Só acreditamos naquilo que vemos…
A série promove um interessante debate sobre aquilo que acreditamos ou não. Ter o embate entre a fé e a ciência reflete, ainda, o duelo que por gerações tenta encontrar um equilíbrio. A figura do Escolhido é questionada pelos médicos, até o ponto em que eles precisam passar pela provação. E é a partir da presença do sobrenatural que eles passam a se questionar sobre o que é possível acreditar ou não.
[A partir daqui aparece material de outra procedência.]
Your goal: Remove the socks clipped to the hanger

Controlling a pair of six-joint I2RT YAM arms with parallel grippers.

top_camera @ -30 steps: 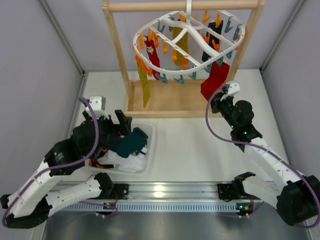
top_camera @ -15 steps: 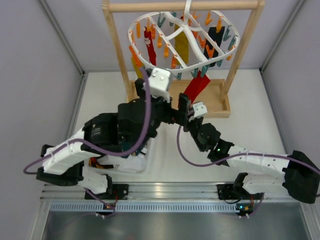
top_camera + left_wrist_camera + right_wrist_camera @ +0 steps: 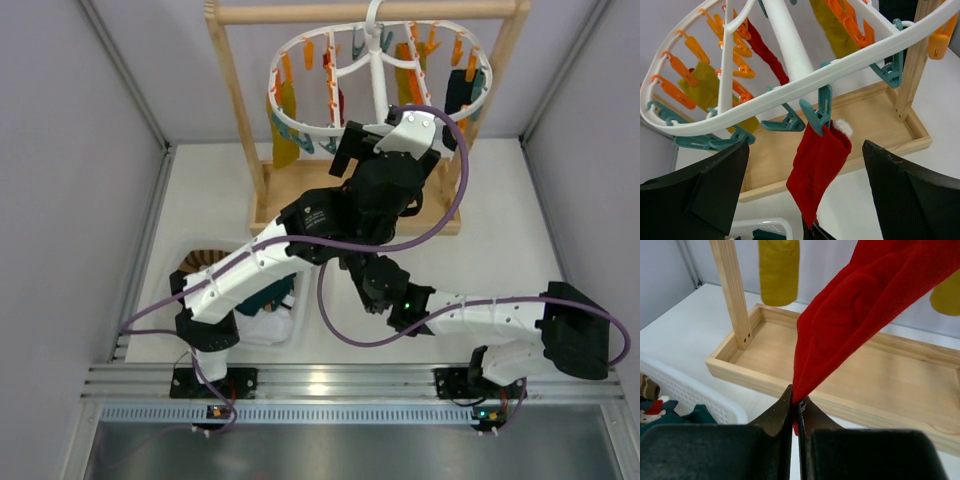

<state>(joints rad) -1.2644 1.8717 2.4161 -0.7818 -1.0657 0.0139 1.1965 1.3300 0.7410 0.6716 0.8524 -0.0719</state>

Embalados pelos flashbacks que contam a história de cada um dos personagens, O Escolhido cumpre seu propósito, tendo uma narrativa bem redondinha. Não há histórias soltas ou personagens desconexos. Todos eles, incluindo os menores como Angelina (Alli Willow), ou Zulmira (Tuna Dwek), estão ali com um propósito (interessante, por sinal).
O Escolhido preenche o pacote perfeito que uma série precisa ter: boas histórias, elenco afiado e – principalmente – apelo com o público. A série proporciona uma experiência única ao espectador, com uma carga dramática interessante e envolvente. E a sensação de dever cumprido, ao final, não esconde a necessidade (ou mesmo vontade) de contar mais histórias em um segundo ano. Além disso, já podemos encabeçar a campanha para mais episódios?
Enfim, a Netflix necessitava de mais histórias bem construídas e executadas, e é um grande orgulho encontrar tal acerto vindo diretamente do Brasil. Portanto, Bendito seja o Escolhido. E que a trama venha para ficar…
Todos os episódios estarão disponíveis na Netflix nesta sexta (26).